Exercise prompt: Read through the material below and copy each line in which the word "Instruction" occurs.

Data for the task:
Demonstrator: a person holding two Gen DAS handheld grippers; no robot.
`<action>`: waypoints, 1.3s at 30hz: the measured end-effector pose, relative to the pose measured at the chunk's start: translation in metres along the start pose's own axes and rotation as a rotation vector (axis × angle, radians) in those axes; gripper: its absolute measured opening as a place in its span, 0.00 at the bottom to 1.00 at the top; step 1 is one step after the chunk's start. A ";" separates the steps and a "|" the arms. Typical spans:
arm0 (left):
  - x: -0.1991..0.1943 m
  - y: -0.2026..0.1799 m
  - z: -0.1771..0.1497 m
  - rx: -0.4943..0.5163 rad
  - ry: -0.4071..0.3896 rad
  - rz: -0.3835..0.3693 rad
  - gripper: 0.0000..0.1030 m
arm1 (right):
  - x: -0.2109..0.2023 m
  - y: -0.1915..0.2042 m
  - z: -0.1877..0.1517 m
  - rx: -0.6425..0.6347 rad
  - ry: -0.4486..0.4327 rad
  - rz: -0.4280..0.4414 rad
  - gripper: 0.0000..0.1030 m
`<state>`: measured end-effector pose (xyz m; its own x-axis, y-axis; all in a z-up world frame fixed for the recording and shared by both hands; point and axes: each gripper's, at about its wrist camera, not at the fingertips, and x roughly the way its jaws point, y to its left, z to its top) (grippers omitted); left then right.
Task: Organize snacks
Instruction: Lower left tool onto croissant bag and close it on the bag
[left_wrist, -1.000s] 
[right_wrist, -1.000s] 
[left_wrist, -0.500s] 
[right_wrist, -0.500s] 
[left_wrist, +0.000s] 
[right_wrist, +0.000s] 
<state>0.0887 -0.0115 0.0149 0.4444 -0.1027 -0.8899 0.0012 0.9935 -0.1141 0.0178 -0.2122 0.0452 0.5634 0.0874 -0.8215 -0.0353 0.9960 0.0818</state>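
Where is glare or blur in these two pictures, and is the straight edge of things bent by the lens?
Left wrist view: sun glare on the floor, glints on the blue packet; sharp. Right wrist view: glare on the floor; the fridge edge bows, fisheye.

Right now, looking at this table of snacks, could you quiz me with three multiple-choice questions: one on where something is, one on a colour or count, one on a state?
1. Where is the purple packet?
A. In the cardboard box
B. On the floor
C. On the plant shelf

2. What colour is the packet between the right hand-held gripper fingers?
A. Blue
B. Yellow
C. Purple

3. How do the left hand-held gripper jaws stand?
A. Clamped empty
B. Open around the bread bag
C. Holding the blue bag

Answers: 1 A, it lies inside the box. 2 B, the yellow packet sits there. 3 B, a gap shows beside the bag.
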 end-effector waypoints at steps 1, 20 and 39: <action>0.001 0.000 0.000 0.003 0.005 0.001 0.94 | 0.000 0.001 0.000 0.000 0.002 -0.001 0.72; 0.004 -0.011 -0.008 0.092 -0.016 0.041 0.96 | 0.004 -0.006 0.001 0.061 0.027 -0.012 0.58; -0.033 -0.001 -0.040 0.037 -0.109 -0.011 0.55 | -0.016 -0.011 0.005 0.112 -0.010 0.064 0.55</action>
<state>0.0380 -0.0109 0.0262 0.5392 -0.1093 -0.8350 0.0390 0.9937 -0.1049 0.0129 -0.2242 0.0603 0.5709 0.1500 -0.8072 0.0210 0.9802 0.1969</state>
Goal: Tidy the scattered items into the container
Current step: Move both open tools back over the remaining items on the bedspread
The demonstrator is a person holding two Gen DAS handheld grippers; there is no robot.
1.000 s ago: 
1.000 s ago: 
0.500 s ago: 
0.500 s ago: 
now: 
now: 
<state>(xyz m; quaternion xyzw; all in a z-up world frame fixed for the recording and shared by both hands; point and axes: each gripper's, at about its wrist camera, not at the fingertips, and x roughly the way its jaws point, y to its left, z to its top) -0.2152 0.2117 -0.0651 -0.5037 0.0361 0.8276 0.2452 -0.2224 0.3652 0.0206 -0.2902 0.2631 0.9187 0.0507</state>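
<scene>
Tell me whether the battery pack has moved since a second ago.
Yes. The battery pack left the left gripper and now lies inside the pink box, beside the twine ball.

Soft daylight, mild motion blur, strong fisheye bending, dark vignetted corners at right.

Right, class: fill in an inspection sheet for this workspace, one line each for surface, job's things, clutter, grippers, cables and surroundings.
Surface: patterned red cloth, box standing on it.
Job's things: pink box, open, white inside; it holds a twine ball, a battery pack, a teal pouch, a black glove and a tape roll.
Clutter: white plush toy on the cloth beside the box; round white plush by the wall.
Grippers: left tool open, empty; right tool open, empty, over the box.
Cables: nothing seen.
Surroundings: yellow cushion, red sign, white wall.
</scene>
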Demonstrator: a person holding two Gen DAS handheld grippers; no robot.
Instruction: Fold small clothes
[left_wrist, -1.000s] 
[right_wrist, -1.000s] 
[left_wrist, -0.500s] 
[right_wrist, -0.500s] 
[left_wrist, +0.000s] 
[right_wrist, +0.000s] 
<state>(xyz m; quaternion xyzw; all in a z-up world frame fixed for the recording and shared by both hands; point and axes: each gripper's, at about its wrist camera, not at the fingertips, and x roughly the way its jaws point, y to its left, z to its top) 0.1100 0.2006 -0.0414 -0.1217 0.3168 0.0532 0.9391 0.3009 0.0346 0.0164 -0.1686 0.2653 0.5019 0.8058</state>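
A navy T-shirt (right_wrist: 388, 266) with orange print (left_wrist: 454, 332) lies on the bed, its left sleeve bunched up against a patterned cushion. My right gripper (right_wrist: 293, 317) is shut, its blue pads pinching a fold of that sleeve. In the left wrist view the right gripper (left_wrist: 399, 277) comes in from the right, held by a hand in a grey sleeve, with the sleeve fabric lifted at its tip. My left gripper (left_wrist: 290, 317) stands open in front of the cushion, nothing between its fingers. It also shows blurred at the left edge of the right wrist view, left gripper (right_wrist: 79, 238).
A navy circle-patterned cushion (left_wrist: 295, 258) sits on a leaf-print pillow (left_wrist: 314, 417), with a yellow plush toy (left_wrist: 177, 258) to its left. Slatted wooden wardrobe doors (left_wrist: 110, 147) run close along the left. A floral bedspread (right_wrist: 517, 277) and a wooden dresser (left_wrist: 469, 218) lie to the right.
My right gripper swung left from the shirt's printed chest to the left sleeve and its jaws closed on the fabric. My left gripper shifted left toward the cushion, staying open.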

Solution for this exercise:
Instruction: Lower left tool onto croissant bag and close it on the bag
Instruction: Fold small clothes

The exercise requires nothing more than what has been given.